Authorities in Europe are racing to bolster the continent’s energy infrastructure after unexplained damage to two Nord Stream gas pipelines between Russia and Germany.
Pipeline operator Nord Stream AG announced on September 27 it had detected a “significant pressure drop” following gas leaks, likely indicative of “pipeline physical damage”.
Danish military authorities confirmed the same day that a total of three gas leaks had occurred in the Baltic Sea, affecting Nord Stream 1 and 2, and published images showing an area of gas bubbles covering more than 1km of the water’s surface.
Seismologists in Sweden and Germany say the damage was caused by individual blasts rather than natural activity such as earthquakes, prompting speculation of sabotage by Russia – claims the Kremlin has dismissed as “absurd” – and vows from European officials to secure energy infrastructure elsewhere.
“All available information indicates those leaks are the result of a deliberate act,” the Council of the European Union says in a statement issued on September 28.
“We will support any investigation aimed at getting full clarity on what happened and why, and will take further steps to increase our resilience in energy security. Any deliberate disruption of European energy infrastructure is utterly unacceptable and will be met with a robust and united response.”
There are growing concerns that if the leaks were caused deliberately by Russian actors, similar attacks could be launched elsewhere. Norway’s government says it is increasing attention to safety across its operations, reiterating that the Nord Stream leaks appear to be “acts of sabotage”.
The country’s energy minister Terje Aasland said on September 27 that precautionary measures were being heightened across onshore and offshore infrastructure on the oil and gas-rich Norwegian continental shelf.
Danish defence minister Morten Bodskov added in a separate statement that Russia “has a significant military presence in the Baltic Sea region and we expect them to continue their sabre-rattling”.
Nord Stream 2 has long been a source of tension between the US and Russian governments. US opposition to the project grew steadily between 2018 and 2020, culminating in widespread sanctions against companies involved in completing its construction.
Europe seeks new gas markets
Neither of the damaged pipelines was transporting gas to Europe at the time of the leaks. Russian state-owned Gazprom announced early in September it was closing Nord Stream 1 indefinitely for maintenance reasons, while the completion of Nord Stream 2 was blocked by German officials following Russia’s invasion of Ukraine in February.
Data from think tank Bruegel shows that Russian gas is still reaching Europe via transit arrangements through Ukraine and through the Turkstream pipeline.
However, efforts in Europe to reduce reliance on imported Russian gas appear to be driving a spike in imports from the US – sparking concerns from sustainability campaigners about the environmental impact of expanding drilling capacity and other infrastructure.
Texas-headquartered LNG exporter Cheniere increased its earnings by US$3.8bn year-on-year in the first six months of 2022, largely due to a quadrupling of returns from short-term sales, Global Witness says in a research paper published last week.

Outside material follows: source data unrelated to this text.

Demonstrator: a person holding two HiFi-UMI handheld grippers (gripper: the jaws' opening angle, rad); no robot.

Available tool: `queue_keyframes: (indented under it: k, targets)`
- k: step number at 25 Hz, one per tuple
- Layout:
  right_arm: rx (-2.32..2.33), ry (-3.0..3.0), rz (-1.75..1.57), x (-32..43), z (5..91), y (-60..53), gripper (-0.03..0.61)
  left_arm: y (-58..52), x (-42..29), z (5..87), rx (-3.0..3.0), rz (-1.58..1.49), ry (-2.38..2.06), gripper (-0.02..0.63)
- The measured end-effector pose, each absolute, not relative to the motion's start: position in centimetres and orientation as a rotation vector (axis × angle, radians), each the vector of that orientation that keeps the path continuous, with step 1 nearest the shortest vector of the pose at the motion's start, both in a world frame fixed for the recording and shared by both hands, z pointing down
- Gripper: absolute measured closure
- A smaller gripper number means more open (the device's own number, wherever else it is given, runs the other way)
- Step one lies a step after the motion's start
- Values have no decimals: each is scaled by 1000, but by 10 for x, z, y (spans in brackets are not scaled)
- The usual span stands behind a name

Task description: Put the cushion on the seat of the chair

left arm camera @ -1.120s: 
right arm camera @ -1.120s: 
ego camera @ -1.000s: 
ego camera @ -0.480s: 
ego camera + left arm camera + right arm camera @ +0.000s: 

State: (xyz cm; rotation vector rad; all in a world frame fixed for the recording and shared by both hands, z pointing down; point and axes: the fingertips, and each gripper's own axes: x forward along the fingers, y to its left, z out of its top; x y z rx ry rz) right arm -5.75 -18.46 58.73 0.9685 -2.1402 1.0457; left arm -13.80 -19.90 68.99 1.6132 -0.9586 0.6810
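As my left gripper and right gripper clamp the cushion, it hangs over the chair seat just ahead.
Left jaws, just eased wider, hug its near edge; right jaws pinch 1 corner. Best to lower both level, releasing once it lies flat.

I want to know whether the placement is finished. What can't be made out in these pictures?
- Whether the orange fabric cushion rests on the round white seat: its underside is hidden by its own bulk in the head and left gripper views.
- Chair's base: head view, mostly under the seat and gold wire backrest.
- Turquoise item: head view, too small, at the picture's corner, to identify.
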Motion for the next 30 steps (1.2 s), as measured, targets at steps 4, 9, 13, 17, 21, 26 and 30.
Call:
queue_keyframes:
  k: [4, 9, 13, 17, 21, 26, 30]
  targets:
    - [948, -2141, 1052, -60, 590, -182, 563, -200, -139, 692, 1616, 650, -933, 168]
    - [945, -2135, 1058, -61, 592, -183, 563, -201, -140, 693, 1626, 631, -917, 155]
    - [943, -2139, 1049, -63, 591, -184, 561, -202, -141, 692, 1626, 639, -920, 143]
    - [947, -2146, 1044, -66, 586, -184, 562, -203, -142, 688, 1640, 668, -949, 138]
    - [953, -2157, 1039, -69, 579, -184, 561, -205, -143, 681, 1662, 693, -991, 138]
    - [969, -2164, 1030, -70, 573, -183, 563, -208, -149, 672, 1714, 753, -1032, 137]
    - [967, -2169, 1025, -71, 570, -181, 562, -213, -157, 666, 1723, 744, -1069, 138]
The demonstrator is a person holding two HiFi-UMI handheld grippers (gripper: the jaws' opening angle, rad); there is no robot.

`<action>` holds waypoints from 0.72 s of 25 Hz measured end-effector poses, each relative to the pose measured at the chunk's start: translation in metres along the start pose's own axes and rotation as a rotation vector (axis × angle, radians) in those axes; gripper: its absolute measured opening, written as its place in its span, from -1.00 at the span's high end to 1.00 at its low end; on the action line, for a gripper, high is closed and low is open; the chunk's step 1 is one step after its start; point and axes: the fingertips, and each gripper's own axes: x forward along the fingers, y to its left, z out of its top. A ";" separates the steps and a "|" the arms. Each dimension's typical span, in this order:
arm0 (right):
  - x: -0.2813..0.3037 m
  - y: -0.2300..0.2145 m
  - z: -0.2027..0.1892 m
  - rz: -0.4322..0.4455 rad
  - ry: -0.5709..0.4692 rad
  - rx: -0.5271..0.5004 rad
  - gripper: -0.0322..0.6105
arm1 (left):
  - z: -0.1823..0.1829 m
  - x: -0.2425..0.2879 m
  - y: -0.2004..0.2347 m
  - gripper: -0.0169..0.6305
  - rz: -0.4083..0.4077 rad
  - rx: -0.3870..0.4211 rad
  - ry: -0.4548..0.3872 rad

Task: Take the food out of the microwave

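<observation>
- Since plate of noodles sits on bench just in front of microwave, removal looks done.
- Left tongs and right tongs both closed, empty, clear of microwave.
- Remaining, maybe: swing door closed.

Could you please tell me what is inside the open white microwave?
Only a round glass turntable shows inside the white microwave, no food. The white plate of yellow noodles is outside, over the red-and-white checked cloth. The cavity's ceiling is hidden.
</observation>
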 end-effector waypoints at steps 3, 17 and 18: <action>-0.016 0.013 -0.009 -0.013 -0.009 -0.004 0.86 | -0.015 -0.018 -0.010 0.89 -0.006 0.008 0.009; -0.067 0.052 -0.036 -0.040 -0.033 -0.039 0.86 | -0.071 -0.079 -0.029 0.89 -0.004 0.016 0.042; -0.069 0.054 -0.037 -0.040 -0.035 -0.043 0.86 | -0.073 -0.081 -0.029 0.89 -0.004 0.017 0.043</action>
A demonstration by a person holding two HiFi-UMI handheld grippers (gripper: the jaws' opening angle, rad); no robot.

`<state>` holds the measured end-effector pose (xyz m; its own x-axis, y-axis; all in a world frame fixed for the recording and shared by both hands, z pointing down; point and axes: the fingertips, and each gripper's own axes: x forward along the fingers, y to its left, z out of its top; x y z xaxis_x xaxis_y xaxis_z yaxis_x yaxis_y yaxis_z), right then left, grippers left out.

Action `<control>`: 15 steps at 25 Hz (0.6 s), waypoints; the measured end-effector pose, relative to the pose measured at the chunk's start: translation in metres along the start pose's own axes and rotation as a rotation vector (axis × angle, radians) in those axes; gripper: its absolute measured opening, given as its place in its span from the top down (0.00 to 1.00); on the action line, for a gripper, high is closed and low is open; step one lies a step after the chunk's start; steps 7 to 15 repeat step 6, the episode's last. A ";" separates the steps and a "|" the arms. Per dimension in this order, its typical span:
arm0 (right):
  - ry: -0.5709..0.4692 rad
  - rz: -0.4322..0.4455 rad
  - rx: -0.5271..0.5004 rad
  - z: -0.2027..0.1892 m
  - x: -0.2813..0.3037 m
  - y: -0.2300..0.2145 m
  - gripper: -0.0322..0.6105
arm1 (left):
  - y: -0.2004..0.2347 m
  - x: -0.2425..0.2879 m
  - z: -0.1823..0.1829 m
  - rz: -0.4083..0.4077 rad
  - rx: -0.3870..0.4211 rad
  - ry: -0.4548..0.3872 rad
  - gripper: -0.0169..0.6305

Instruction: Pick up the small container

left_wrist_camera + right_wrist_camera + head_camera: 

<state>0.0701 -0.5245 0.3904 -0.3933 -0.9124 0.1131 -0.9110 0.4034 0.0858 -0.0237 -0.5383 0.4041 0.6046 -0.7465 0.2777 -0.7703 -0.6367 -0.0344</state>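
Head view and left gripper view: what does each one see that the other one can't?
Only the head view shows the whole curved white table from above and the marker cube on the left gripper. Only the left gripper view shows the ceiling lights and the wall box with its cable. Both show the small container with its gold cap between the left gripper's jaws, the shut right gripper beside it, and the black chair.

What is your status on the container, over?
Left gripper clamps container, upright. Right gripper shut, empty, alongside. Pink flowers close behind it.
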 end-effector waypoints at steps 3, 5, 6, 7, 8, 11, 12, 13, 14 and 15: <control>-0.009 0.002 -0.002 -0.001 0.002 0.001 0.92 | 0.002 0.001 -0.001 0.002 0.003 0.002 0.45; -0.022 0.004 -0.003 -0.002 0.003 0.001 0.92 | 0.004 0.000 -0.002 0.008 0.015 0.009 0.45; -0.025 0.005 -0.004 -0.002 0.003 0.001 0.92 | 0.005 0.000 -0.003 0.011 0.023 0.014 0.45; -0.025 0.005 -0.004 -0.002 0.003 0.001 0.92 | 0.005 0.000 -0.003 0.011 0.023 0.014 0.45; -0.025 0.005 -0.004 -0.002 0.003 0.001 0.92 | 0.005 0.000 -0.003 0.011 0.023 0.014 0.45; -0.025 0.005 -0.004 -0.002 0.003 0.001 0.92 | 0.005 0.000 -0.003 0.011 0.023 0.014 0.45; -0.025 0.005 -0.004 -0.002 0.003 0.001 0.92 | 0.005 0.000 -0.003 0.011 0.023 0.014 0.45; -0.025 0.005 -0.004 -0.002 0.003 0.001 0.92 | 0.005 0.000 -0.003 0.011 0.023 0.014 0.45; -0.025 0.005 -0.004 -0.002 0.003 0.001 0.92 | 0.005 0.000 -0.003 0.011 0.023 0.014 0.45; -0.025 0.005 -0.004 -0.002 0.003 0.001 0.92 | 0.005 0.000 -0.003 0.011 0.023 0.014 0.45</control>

Arizona-based Freeport’s revenue from exports to Europe tripled in the five months after Russia’s invasion, while California-headquartered Sempra benefited from an eight-fold increase in revenue from LNG sales, the paper adds.
Cheniere says in response to the report that it has “played a vital role in Europe’s energy security during this critical and tragic time”.
But Global Witness says the increase in US exporters’ LNG sales has coincided with government moves to allow new drilling, accelerated export licences and regulatory approval for new US gas infrastructure.
Those movies undermine US President Joe Biden’s vows to tackle the climate crisis and limit global warming to 1.5°C, says report author Zorka Milin.
“Russia’s aggression in Ukraine, rising energy prices and the devastating impacts of climate change should be the biggest prompt yet to end the world’s dependence on fossil fuels,” Milin says.
“Instead, an already rich industry is trying to seize the moment and force the world to double down on the very mistakes that have led us to this situation.”
Speaking to GTR, Milin adds that the Nord Stream leaks are likely to drive gas prices higher in Europe, meaning the US gas industry “will net even higher windfalls on top of the profits it has already raked in exploiting the invasion of Ukraine”.
“The question is how high the price will have to rise before European countries recognise that gas is fundamentally unreliable, and needs to be phased out altogether rather than replaced with more imports,” she says.
Meanwhile, Germany, historically a major importer of Russian gas, has taken steps to find alternative sourcing markets in the Middle East.
State-owned utility company RWE announced this week it had agreed a deal with the Abu Dhabi National Oil Company to purchase a cargo of 137,000 cubic metres of LNG, due to arrive in Germany in December this year.
RWE says the deal is “an important milestone in building up an LNG supply infrastructure in Germany and setting up a more diversified gas supply”, adding that a separate memorandum of understanding has been agreed to support further deliveries in 2023.